## To do
Scan the entries below and extract each line with the word "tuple" in it.

## Data excerpts
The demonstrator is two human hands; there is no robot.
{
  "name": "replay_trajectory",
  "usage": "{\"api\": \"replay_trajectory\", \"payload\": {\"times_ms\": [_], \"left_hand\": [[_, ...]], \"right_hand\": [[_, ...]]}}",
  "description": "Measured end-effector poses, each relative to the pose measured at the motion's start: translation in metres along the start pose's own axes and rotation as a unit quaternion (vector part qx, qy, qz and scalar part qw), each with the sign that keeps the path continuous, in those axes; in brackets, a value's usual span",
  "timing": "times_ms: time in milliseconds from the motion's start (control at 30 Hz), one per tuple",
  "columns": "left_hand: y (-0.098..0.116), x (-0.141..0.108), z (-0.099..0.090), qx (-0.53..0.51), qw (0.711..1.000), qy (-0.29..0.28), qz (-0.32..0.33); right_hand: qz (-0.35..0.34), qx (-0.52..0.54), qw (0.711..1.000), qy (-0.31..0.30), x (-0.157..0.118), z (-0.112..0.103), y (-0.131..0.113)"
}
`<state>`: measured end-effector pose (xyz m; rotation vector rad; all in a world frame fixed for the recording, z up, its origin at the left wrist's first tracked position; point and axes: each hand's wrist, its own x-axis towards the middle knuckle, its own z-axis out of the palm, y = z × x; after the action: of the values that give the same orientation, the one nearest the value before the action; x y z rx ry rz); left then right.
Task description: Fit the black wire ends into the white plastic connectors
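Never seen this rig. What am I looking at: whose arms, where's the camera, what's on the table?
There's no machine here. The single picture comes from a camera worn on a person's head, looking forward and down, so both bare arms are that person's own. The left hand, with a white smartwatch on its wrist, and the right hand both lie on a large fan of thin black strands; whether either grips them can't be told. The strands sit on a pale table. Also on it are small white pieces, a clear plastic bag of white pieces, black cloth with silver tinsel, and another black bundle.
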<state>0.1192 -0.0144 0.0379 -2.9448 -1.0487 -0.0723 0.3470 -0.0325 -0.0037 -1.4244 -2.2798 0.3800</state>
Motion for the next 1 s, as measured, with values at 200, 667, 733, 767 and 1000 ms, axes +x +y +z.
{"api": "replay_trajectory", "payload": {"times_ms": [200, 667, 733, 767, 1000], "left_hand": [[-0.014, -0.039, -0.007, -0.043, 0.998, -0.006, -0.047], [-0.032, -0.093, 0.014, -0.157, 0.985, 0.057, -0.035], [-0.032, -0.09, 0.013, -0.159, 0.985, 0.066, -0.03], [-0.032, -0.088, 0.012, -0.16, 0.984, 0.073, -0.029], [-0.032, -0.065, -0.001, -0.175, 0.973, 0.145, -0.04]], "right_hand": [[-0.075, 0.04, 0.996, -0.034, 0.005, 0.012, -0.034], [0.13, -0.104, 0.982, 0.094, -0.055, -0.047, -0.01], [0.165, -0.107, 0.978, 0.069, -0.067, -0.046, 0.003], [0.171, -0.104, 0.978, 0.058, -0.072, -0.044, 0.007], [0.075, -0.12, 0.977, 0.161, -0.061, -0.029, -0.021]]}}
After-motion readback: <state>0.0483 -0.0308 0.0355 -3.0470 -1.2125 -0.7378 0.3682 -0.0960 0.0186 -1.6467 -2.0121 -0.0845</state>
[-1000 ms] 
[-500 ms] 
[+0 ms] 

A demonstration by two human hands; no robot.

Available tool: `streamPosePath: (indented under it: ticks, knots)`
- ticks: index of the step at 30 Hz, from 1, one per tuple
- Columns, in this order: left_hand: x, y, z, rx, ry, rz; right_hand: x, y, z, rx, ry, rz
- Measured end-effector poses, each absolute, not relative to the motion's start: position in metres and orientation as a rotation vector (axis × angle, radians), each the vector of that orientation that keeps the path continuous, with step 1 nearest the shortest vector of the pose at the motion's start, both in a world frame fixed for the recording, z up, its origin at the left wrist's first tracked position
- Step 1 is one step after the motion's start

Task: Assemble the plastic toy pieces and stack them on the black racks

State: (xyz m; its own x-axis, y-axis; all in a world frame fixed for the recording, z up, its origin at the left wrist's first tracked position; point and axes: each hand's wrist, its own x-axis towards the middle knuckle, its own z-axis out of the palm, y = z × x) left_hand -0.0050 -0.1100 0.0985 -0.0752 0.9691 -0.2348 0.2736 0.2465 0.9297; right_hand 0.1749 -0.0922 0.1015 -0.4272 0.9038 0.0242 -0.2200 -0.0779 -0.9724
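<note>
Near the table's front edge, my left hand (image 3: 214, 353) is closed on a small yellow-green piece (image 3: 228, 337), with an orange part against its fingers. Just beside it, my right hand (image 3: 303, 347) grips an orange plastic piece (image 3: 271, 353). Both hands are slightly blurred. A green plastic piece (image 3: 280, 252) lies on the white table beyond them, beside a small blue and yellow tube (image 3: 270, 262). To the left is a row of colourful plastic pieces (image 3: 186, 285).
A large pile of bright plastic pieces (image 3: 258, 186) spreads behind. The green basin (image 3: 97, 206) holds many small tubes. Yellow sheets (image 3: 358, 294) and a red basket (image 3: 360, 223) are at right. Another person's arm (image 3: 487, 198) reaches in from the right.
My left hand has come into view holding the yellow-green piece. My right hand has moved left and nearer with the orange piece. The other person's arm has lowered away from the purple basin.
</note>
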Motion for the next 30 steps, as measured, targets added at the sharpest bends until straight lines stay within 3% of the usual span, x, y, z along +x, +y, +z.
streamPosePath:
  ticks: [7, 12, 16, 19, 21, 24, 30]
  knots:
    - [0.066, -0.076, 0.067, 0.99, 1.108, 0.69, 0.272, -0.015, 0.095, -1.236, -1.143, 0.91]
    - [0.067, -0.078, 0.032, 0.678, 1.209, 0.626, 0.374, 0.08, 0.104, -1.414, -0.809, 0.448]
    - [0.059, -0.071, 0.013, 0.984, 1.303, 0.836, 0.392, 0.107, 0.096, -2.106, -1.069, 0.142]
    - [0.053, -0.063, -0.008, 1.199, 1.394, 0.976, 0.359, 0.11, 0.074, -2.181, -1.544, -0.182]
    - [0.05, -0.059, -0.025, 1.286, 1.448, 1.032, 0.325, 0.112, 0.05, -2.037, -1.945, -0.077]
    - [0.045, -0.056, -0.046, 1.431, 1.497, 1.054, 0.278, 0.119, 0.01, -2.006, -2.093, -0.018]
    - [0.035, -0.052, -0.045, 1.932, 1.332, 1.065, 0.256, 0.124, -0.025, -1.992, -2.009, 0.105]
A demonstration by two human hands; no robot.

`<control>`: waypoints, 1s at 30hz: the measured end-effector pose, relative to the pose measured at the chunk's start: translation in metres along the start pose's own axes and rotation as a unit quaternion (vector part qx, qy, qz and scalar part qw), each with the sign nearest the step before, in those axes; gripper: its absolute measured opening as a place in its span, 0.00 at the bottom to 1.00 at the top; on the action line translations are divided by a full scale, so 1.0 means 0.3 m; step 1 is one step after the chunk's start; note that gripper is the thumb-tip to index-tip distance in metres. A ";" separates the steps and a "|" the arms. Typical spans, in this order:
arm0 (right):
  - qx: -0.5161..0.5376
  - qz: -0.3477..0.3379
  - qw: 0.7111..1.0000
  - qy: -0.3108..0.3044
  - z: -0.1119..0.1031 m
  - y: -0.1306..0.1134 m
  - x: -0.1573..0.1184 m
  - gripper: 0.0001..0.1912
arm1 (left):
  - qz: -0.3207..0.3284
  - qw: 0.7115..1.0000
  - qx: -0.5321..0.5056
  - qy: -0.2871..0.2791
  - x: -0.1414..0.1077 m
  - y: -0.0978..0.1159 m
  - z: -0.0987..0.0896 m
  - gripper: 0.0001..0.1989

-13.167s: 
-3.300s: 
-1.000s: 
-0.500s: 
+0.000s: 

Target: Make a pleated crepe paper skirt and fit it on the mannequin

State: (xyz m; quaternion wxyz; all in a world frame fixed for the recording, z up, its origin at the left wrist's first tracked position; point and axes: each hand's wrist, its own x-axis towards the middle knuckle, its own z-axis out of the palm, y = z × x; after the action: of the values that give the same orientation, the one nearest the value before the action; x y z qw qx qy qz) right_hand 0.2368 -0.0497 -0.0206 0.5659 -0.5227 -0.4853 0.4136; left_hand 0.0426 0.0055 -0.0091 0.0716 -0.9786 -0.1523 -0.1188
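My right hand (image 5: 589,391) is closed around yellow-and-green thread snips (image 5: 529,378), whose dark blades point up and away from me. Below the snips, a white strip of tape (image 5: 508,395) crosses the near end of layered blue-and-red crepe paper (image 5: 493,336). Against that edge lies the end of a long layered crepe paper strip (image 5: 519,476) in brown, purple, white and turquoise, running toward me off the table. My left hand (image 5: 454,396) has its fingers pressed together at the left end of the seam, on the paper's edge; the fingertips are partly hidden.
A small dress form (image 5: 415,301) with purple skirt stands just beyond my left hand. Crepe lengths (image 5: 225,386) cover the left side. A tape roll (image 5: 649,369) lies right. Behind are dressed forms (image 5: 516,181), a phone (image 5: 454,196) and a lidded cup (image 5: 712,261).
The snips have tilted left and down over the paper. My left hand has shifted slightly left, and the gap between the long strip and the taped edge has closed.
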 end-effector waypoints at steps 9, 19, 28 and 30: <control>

## Problem solution
  "timing": "times_ms: time in milliseconds from the motion's start (control at 30 Hz), one per tuple",
- ticks: index of the step at 30 Hz, from 1, one per tuple

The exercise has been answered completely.